Pertunjukan - Khan Mohammad Sind
Sudah larut malam saat ia pulang. Istrinya duduk di serambi di depan rumah. Ia mendekati anak lelaki mereka yang berusia lima tahun dan sedang terbaring sakit di tempat tidur. Ia melepaskan syalnya. Sambil menyeka kepala dan jenggotnya yang pendek, ia menanyakan keadaan Bari pada istrinya.
Hampir menangis, istrinya menjawab, “Demamnya masih tinggi. Ia sangat lemah dan berbaring saja seharian. Ia juga tidak berselera makan. Aku sudah memberinya sup berkali-kali, tapi ia tidak mau memakannya.”
Sang ayah bersandar pada tempat tidur, dan berkata pada anak lelakinya, “Bari, putraku. Bari, anakku. Bagaimana keadaanmu? Mana yang sakit?”
Bari membuka matanya pelan-pelan, menatap kedua orangtuanya, dan berkata dengan suara lemah, “Seluruh badanku sakit.”
Sang ayah berlutut, menimang kepala bocah itu, dan berkata, “Tidak apa-apa. Kau akan sembuh, dengan doa…. Sekarang duduklah, ayo, dan cobalah makan sedikit saja. Ayah membawakan pisang untukmu.”
Ia mendudukkan anaknya dengan hati-hati. Ibunya segera menyiapkan makanan. Lalu dengan lembut keduanya menyuapi anak mereka. Setelah itu, Bari mengerang sepanjang malam. Ibu dan ayahnya mendudukkannya dan menjaganya.
Pagi harinya, Sarwar memberi dua ratus rupe pada istrinya dan berkata, “Banyak yang harus kukerjakan dan aku mesti pergi ke pasar. Bawalah anak kita ke dokter.”
Sarwar meninggalkan rumah dan tiba di bangunan tempat menaruh gerobak-gerobak. Ia memberi lima rupe pada penjaga, membuka rantai di sekeliling gerobaknya, mendorongnya, dan berbalik. Matahari belum terbit saat ia dengan gerobaknya memasuki pasar yang ramai. Ia berhenti di depan sebuah toko dan berkata pada pemiliknya, “Assalamualaikum, Badar.”

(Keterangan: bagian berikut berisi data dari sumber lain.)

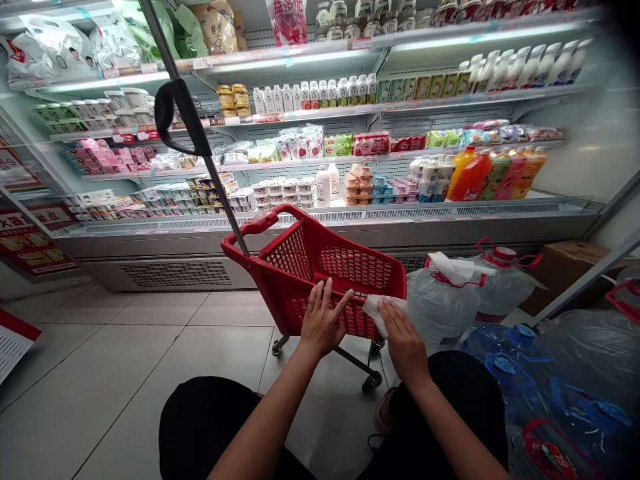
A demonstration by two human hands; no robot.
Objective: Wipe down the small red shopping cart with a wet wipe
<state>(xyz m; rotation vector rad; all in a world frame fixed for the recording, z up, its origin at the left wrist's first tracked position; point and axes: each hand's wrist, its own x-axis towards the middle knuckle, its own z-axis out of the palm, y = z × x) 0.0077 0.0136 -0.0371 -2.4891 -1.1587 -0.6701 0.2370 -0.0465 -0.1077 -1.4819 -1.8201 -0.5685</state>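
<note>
A small red plastic shopping cart (280, 267) on wheels stands in front of me, its basket wall full of holes. A grey pole with a black handle (183, 120) rises from its handle end. My left hand (323, 320) lies against the near side of the cart, fingers spread, with nothing in it. Under the fingers of my right hand (407, 343) is a crumpled white wipe (380, 312), pressed to the cart's near side by the right end. The palm side of that hand is hidden.
Behind the cart runs a chilled shelf unit (320, 220) stocked with dairy cups, bottles and bags. Large clear water jugs (440, 300) and blue-capped bottles (525, 360) crowd the right, near a cardboard box (570, 267). Grey floor tiles (145, 373) stretch to the left.
</note>
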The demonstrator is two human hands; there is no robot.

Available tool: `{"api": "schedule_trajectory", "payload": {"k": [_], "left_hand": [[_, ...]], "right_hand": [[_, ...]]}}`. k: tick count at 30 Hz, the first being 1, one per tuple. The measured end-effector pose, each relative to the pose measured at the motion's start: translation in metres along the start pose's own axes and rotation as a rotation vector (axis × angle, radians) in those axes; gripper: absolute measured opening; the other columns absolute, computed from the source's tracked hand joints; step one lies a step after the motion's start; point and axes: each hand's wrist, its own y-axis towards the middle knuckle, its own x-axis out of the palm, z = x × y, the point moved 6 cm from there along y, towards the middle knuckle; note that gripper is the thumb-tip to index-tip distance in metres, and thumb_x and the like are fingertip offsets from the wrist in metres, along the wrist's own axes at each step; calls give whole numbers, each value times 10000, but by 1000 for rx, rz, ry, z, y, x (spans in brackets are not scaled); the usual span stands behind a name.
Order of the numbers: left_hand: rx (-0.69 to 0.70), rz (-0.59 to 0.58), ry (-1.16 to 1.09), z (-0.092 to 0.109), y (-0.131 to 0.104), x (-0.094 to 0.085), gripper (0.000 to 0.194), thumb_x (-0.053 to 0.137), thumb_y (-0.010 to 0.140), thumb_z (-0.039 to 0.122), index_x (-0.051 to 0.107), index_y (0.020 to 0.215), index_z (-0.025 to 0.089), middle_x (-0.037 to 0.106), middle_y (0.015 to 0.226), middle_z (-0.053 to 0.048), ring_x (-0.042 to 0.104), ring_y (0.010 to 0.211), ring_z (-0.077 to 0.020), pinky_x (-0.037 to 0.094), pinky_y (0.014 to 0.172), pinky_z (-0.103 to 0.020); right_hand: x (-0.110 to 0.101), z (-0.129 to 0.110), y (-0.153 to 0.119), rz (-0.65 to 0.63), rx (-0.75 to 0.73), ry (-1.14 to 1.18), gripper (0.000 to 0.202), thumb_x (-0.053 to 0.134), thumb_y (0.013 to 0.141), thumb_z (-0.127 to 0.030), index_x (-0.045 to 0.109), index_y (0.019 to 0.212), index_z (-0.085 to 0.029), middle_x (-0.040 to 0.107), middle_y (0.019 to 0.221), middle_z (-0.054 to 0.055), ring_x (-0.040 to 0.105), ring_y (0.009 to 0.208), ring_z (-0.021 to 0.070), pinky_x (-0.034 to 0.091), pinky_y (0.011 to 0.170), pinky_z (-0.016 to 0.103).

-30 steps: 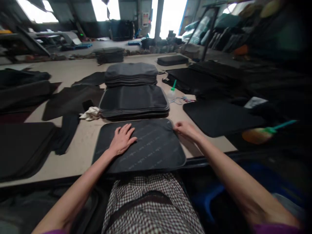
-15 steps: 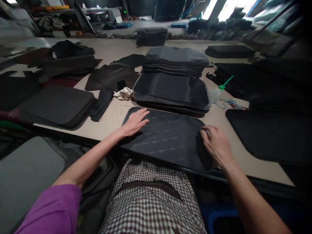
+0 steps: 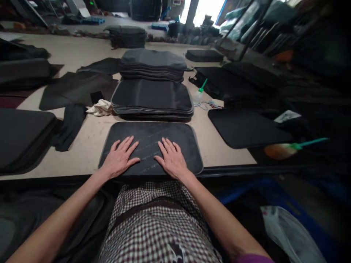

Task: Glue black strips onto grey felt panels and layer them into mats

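Note:
In front of me a black rounded rectangular panel (image 3: 148, 129) with faint rows of printed lettering lies flat at the table's front edge. My left hand (image 3: 120, 157) rests palm down on its left half, fingers spread. On its right half lies my right hand (image 3: 172, 157), also flat with the fingers apart. Neither hand grips anything. Just behind the panel is a stack of similar black panels (image 3: 152, 95), and behind that another stack with a greyer top (image 3: 152, 60).
To the left are a dark stack (image 3: 24, 135), a black cloth strip (image 3: 71, 124) and a crumpled pale cloth (image 3: 101, 108). On the right lie a black panel (image 3: 246, 128), a green-tipped bottle (image 3: 197, 95) and an orange-brown bottle (image 3: 281, 150). The pale table (image 3: 74, 160) ends before my apron.
My right hand has moved from the panel's right edge onto its top. The left hand now lies nearer the front. The panel sits straighter, and my view has turned right.

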Motion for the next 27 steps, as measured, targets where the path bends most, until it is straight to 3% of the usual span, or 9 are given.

Pengusaha toko yang gendut itu berbaring di sebuah dipan. Perutnya buncit dan kancing bajunya terbuka. Ia beringsut, memegang kepalanya yang besar dan gundul, menyeka janggutnya, dan mengusap kumisnya yang panjang. Ia melirik Sarwar dan berkata, “Kemarilah, Sarwar. Hari ini aku tidak akan memberimu tebu. Kau masih berutang banyak rupe padaku.”
Sarwar menjawabnya sambil merendah, “Badar, kemarin daganganku sama sekali tidak laku. Lalu lintasnya membuatku tidak bisa ke mana-mana. Semua tebu yang kubawa mengering. Seharusnya aku menyerahkan uangnya padamu kemarin, tapi anakku sedang sakit keras, jadi uangnya kupakai untuk membeli obat.”
Ujar Badar, “Begini, Sarwar. Ada ratusan penjaja keliling yang bekerja padaku. Setiap pagi aku membagikan tebu pada mereka semua. Malamnya mereka kembali padaku dengan membawa uang. Tapi sekarang ini sudah beberapa lama aku berbisnis denganmu, dan kau menyimpan uangnya untuk dirimu sendiri. Sebelumnya tidak apa-apa, tapi sekarang tampaknya kau dirasuki setan, mengajukan kebohongan semacam itu.”